Directions: Give again, exactly as written, the lines of the records below from the line with "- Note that" to the line with "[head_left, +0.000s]". Both end lines count; pictures do not.

Data entries
*-*-*

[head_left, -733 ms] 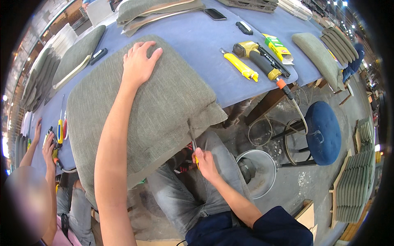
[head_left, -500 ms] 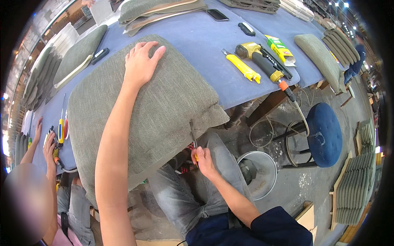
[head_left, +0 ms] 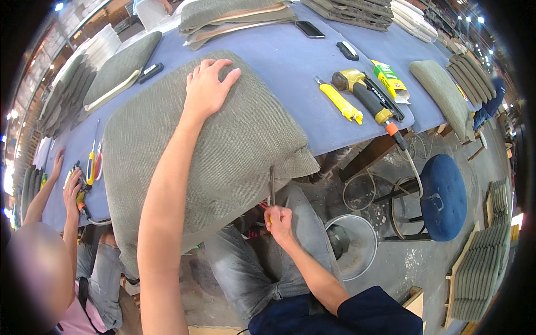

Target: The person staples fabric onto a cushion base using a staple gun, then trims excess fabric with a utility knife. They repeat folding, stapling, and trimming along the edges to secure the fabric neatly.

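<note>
This looks like a big workshop. A gray cushion (head_left: 240,134) lies over the edge of a blue tabletop (head_left: 279,61), with an air tool (head_left: 365,97) on a hose (head_left: 414,168) and a screwdriver (head_left: 90,169). Gray pads (head_left: 483,254) stand piled by the hard, spotty floor (head_left: 413,268). Small lights (head_left: 468,19) shine far off, and another worker (head_left: 104,290) sits nearby.

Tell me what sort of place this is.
Probably an upholstery workshop: a gun-shaped tool on a hose lies on the blue table, grey-green cushions are stacked nearby, and the left hand rests on a large fabric-covered cushion.
</note>
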### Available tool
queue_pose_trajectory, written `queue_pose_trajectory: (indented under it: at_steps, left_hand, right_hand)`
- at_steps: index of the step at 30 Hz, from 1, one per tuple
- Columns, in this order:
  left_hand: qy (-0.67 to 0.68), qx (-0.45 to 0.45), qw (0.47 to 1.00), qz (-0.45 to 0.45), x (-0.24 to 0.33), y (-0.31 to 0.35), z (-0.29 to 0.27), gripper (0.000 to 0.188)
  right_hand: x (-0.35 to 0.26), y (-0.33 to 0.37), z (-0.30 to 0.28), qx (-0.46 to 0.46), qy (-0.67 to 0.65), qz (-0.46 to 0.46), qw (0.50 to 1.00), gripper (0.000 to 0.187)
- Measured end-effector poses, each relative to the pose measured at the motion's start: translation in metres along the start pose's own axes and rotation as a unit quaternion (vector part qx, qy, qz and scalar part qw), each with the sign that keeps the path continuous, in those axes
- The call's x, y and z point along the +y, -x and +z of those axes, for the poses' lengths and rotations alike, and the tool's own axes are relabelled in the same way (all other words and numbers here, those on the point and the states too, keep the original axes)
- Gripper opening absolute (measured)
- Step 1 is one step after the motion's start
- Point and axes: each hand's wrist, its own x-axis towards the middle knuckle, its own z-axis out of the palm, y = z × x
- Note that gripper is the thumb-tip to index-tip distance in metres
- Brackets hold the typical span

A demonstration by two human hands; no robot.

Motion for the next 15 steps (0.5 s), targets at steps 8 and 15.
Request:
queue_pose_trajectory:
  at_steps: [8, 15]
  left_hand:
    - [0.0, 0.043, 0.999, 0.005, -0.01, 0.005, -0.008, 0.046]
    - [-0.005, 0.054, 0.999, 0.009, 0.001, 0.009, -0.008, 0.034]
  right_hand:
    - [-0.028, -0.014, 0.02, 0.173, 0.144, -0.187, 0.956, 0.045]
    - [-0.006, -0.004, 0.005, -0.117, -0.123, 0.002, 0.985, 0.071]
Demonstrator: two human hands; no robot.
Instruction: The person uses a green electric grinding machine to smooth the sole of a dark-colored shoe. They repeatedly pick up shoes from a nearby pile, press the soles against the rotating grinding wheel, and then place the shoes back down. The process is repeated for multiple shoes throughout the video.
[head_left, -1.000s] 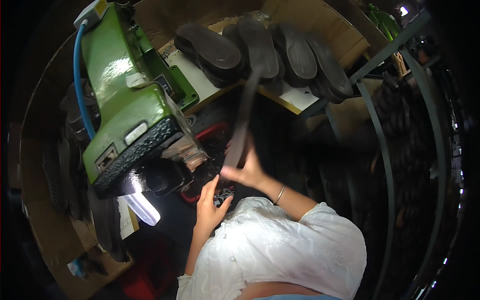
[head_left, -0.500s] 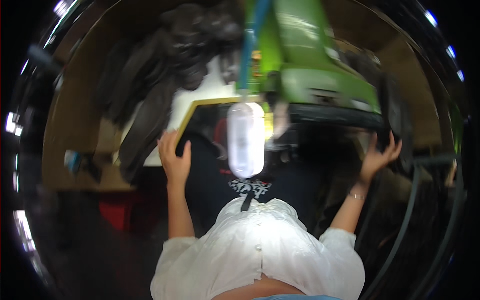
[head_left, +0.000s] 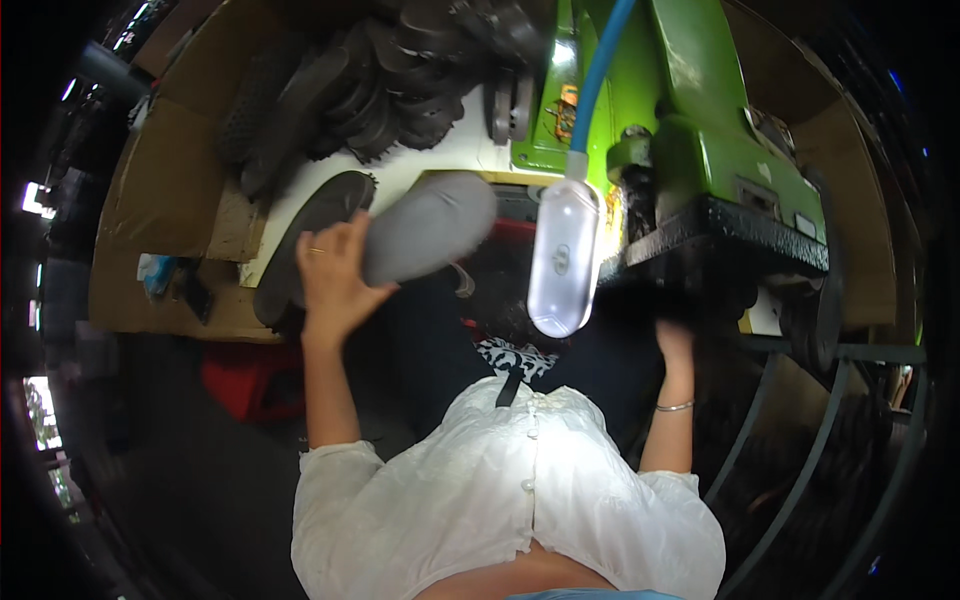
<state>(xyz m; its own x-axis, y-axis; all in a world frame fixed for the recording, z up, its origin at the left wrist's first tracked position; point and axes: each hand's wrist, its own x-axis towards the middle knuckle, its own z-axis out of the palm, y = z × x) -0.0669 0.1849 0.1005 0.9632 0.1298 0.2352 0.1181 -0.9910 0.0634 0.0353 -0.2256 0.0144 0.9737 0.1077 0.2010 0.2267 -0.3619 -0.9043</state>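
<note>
One grey sole (head_left: 428,240), in left hand (head_left: 335,280) grip

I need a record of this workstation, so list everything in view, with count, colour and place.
grey shoe sole: one, grey, held up in the left hand, blurred
pile of soles: too many to count, dark grey to black, on the bench at top left
flat sole: one, dark, on the bench edge behind the left hand
green machine: one, green with a black base, at top right
work lamp: one, white, on a blue hose, hanging centre
cardboard: brown sheets, left of the bench
red object: one, red, low at left
left hand: one, gripping the grey sole
right hand: one, under the machine's base, grip unclear
</note>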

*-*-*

Task solution:
- Note that gripper is the thumb-tip to index-tip distance in metres
- Brackets hold the typical span

A demonstration by two human hands; no robot.

Motion for the next 15 steps (0.5 s), targets at steps 8 and 15.
Request:
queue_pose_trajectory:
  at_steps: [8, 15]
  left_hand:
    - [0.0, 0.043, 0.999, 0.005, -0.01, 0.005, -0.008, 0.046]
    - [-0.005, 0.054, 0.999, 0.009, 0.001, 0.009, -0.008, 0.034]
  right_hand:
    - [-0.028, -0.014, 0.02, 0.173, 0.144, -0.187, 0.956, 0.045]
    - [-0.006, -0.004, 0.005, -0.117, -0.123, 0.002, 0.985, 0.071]
Demonstrator: two human hands; no robot.
Instruction: The person uses a green electric grinding machine to smooth the sole of a dark-colored shoe. They repeatedly pick up shoes from a nearby pile, press the soles against the rotating grinding wheel, and then place the shoes back down. The process is repeated for multiple shoes throughout the video.
[head_left, -1.000s] 
[head_left, -0.500s] 
[head_left, +0.000s] 

The output is now finished.